“At the beginning, if you asked me, I would have said, ‘At midnight, I’m having a shot at tequila to celebrate not having a drink for the entire year.’ But now that I’ve gotten to an entire year, I couldn’t think of anything worse than drinking,” McCarthy said. “The feeling that I thought I would get for not drinking for an entire year in terms of my mental clarity, my physical health, like, everything—it is exactly what I thought. It feels incredible, so I don’t necessarily want to go back.”
Since the 1940s, roughly 60 percent of Americans have said they drink occasionally, according to analysis by The New Consumer/Coefficient Capital, a statistic that has stayed consistent until today. But that stat is beginning to drift downward, with 26 percent of Americans polled saying they planned to drink less in 2025. Describing the reasons for this planned decline, 47 percent said they wanted to do it for their physical health, 32 percent to live longer, 24 percent to lose weight and 23 percent for their mental health.

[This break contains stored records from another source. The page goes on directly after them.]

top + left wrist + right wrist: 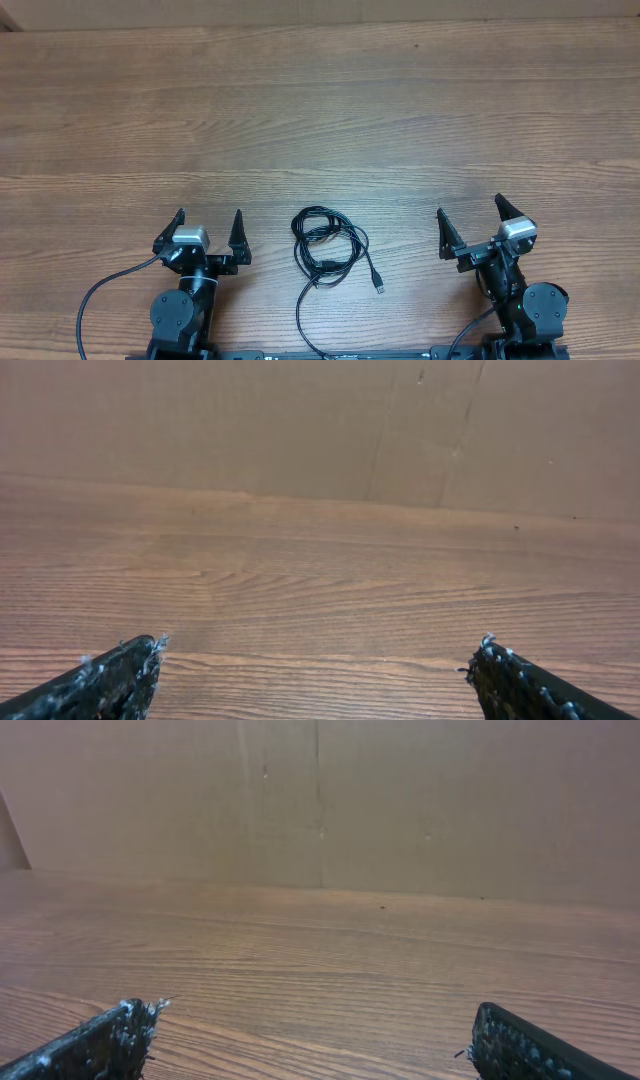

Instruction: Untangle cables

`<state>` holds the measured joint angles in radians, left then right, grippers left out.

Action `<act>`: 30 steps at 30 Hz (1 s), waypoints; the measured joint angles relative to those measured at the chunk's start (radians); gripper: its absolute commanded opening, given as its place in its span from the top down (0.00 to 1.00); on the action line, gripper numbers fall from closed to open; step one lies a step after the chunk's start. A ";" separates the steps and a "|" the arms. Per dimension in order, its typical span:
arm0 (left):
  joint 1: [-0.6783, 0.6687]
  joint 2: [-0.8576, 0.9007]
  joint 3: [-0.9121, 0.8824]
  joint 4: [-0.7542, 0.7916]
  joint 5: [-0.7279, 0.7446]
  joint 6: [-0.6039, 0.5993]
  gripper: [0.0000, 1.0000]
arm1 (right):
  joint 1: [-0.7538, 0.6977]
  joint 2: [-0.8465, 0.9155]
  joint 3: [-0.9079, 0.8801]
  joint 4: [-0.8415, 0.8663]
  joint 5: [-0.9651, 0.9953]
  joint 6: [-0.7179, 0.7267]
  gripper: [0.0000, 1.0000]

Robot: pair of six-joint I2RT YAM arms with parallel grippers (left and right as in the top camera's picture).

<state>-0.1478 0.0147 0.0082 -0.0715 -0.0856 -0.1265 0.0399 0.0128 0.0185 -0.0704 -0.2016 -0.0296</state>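
Cable (325, 245), thin and black, coiled in loose overlapping loops on worktop (320, 100) near the front edge, between left end effector (209, 216) and right end effector (470, 207), touched by neither. Probably light, limp, slightly springy; likely to drag along whole if tugged. Best taken at plug (379, 286) or an outer loop. Seemingly one cable, one plug, several loops. Both end effectors spread wide, empty.

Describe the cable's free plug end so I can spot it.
On the wooden table, a black cable lies coiled between the left gripper and right gripper. The plug sticks out at the coil's near right side: the only blocky free tip, while the other strand runs back toward the robot.
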 measured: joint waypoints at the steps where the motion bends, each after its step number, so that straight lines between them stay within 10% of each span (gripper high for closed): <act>1: 0.000 0.000 0.000 0.000 0.000 0.000 0.00 | 0.000 0.000 0.000 0.000 0.000 0.000 0.00; 30: 0.000 0.123 0.169 -0.222 -0.001 0.027 0.00 | 0.000 0.000 0.000 0.000 0.000 -0.001 0.00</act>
<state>-0.1478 0.1379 0.1772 -0.2932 -0.0864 -0.0998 0.0399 0.0128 0.0185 -0.0704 -0.2020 -0.0303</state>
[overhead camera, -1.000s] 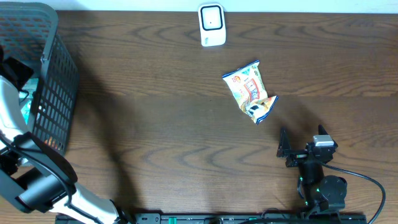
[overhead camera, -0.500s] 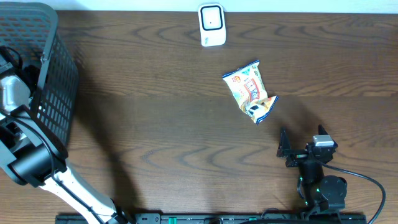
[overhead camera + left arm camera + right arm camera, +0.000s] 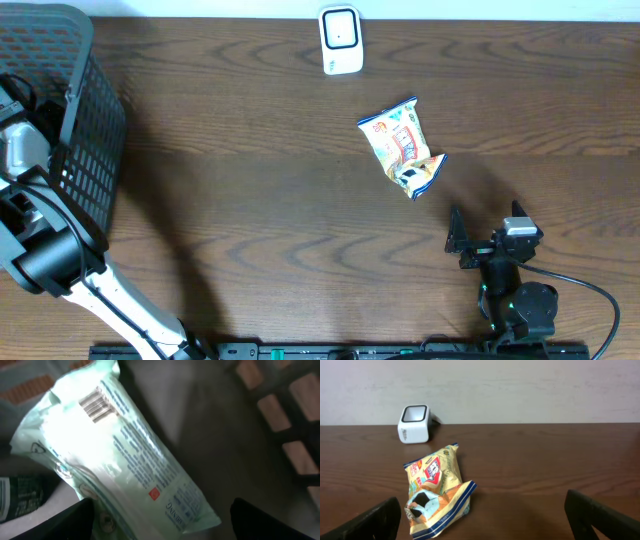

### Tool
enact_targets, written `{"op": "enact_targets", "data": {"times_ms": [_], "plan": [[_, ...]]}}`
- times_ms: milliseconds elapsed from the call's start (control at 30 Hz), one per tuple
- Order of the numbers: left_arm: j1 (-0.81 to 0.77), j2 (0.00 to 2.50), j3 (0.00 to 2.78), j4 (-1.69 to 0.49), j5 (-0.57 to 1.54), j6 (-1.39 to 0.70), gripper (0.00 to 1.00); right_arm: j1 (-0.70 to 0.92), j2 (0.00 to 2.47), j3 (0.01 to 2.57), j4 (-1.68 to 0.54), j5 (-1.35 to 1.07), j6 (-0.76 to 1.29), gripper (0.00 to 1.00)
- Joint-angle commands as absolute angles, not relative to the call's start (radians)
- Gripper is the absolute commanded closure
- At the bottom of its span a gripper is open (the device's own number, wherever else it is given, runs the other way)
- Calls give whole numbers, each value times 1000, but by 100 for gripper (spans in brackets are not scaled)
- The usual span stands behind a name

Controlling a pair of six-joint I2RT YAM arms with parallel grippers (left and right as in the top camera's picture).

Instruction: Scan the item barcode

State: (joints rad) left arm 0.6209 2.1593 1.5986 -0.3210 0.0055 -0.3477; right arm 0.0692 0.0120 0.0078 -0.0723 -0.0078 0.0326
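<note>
At the far left, the left gripper reaches into the black basket, fingers spread wide over a pale green pack that lies with its barcode facing up. The white scanner stands at the table's far edge. The snack bag lies near mid-table, just beyond the right gripper, whose fingers are wide apart and empty.

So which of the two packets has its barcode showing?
The pale green packet in the basket; the yellow snack bag shows only pictures.
</note>
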Motion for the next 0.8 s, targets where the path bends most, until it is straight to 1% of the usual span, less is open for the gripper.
{"op": "enact_targets", "data": {"times_ms": [0,33,67,133,167,200,233,267,333,367,400,433,567,633,767], "plan": [[624,2194,1607,-304,11,-353,14,64,7,6,-76,-7,21,1],[624,2200,1607,-300,5,-353,15,64,7,6,-75,-7,21,1],[624,2206,1607,-300,-8,-353,18,64,7,6,-75,-7,21,1],[624,2220,1607,-302,-44,-353,32,64,7,6,-75,-7,21,1],[624,2228,1607,-305,-62,-353,41,64,7,6,-76,-7,21,1],[624,2231,1607,-310,-73,-353,48,64,7,6,-76,-7,21,1],[624,2235,1607,-313,-83,-353,58,64,7,6,-76,-7,21,1],[624,2235,1607,-320,-93,-353,62,64,7,6,-75,-7,21,1],[624,2235,1607,-328,-98,-353,67,64,7,6,-76,-7,21,1],[624,2234,1607,-332,-98,-353,77,64,7,6,-76,-7,21,1],[624,2233,1607,-338,-98,-353,91,64,7,6,-76,-7,21,1],[624,2227,1607,-352,-97,-353,93,64,7,6,-76,-7,21,1],[624,2183,1607,-393,-92,-354,93,63,7,6,-76,-7,21,1],[624,2131,1607,-425,-90,-356,93,64,7,6,-76,-7,21,1],[624,1995,1607,-472,-90,-428,93,64,7,6,-75,-7,21,1]]}}
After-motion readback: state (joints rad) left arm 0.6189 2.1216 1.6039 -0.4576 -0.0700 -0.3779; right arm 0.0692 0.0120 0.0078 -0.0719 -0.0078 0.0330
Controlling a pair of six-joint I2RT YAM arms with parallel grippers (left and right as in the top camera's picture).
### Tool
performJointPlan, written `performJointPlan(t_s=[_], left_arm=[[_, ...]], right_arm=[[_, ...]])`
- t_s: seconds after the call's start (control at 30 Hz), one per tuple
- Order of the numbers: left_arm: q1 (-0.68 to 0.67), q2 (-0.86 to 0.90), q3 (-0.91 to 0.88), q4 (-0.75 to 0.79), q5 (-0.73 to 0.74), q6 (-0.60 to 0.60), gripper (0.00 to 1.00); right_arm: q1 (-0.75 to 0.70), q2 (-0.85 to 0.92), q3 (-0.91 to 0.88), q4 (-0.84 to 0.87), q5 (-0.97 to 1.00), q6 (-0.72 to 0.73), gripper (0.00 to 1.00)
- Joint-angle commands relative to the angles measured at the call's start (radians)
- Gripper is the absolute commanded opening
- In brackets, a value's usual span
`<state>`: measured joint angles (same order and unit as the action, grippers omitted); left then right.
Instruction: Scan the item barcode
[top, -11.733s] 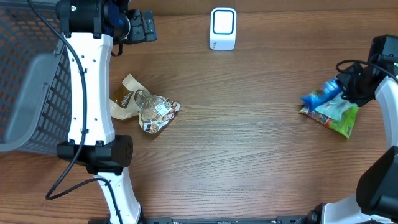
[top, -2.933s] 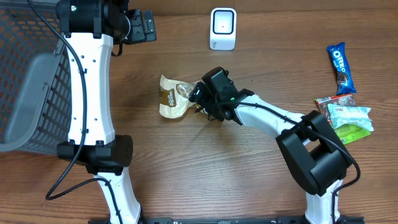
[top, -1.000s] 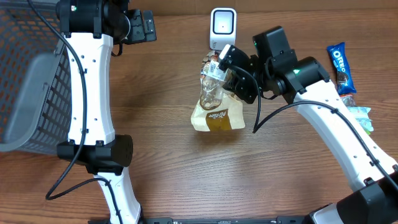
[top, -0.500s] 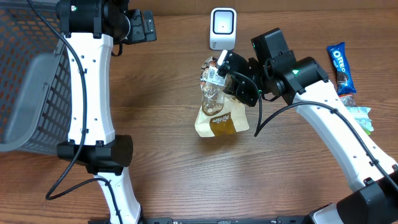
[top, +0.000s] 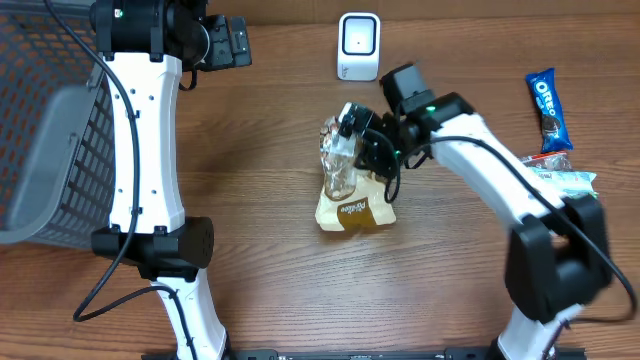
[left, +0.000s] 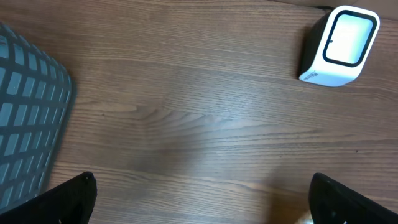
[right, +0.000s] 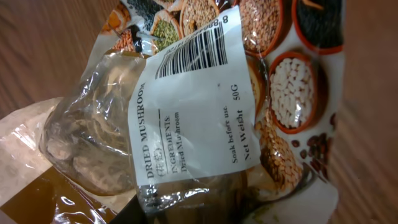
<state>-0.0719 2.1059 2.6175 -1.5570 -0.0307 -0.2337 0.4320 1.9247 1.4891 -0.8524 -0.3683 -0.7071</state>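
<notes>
Wood-grain table all round. The dried mushroom pouch is mid-frame now, a touch lower and further from the white scanner at top centre than half a second ago. The right arm's elbow has also swung out to the lower right. Right gripper is clamped on the pouch's upper part, white barcode label facing its wrist cam, shrivelled mushrooms visible through the clear window. Left gripper hangs top left, fingers wide apart. Grey mesh basket runs along the left edge.
</notes>
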Motion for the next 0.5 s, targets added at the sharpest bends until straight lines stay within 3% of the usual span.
performJointPlan(t_s=[0.0,0.47], left_arm=[[0.000,0.000,0.011,-0.002,-0.002,0.001,1.00],[0.000,0.000,0.011,-0.002,-0.002,0.001,1.00]], right_arm=[[-0.001,0.039,0.000,0.035,-0.018,0.000,0.04],[-0.002,0.079,0.006,0.066,-0.018,0.053,0.46]])
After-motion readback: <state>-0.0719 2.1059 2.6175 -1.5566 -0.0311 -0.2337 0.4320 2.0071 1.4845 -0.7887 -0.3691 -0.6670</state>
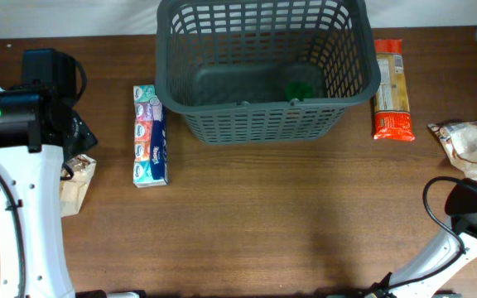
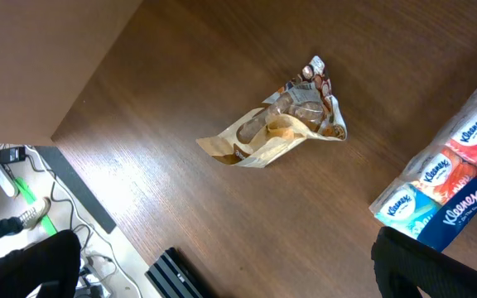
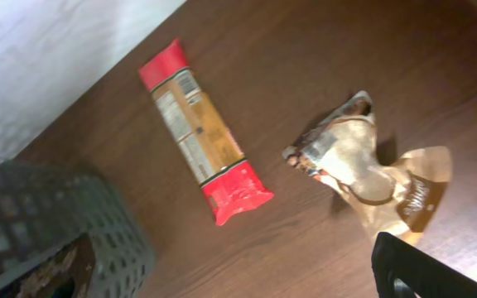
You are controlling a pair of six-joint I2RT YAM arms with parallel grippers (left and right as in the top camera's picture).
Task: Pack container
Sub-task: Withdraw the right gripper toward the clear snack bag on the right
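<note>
The dark grey lattice basket point(image 1: 263, 124) stands at the back middle of the table, with a small green item point(image 1: 301, 88) on its bottom. Its corner shows in the right wrist view point(image 3: 23, 207). My left gripper point(image 2: 230, 281) is open and empty above bare table, between a crumpled tan snack bag point(image 2: 284, 124) and a Kleenex tissue pack point(image 2: 454, 174). My right gripper point(image 3: 238, 281) is open and empty above the table, near a red-and-tan long packet point(image 3: 201, 141) and another crumpled snack bag point(image 3: 363, 165).
In the overhead view the tissue pack point(image 1: 149, 136) lies left of the basket and the long packet point(image 1: 390, 91) lies right of it. Snack bags lie at the far left point(image 1: 77, 182) and far right point(image 1: 469, 145). The table's left edge point(image 2: 98, 199) drops to a floor with cables.
</note>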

As Dr. Joseph Lee, president and chief executive officer of the Hazelden Betty Ford Foundation, told Newsweek: “We know that the preponderance of the research says no amount of alcohol is really good for you.”
In December 2022, the World Health Organization stated that “no level of alcohol consumption is safe for our health.” Americans know it, too: Gallup found a record-high 45 percent believe that consuming one to two drinks a day is bad for their health, and 41 percent are trying to drink less, according to NC Solutions.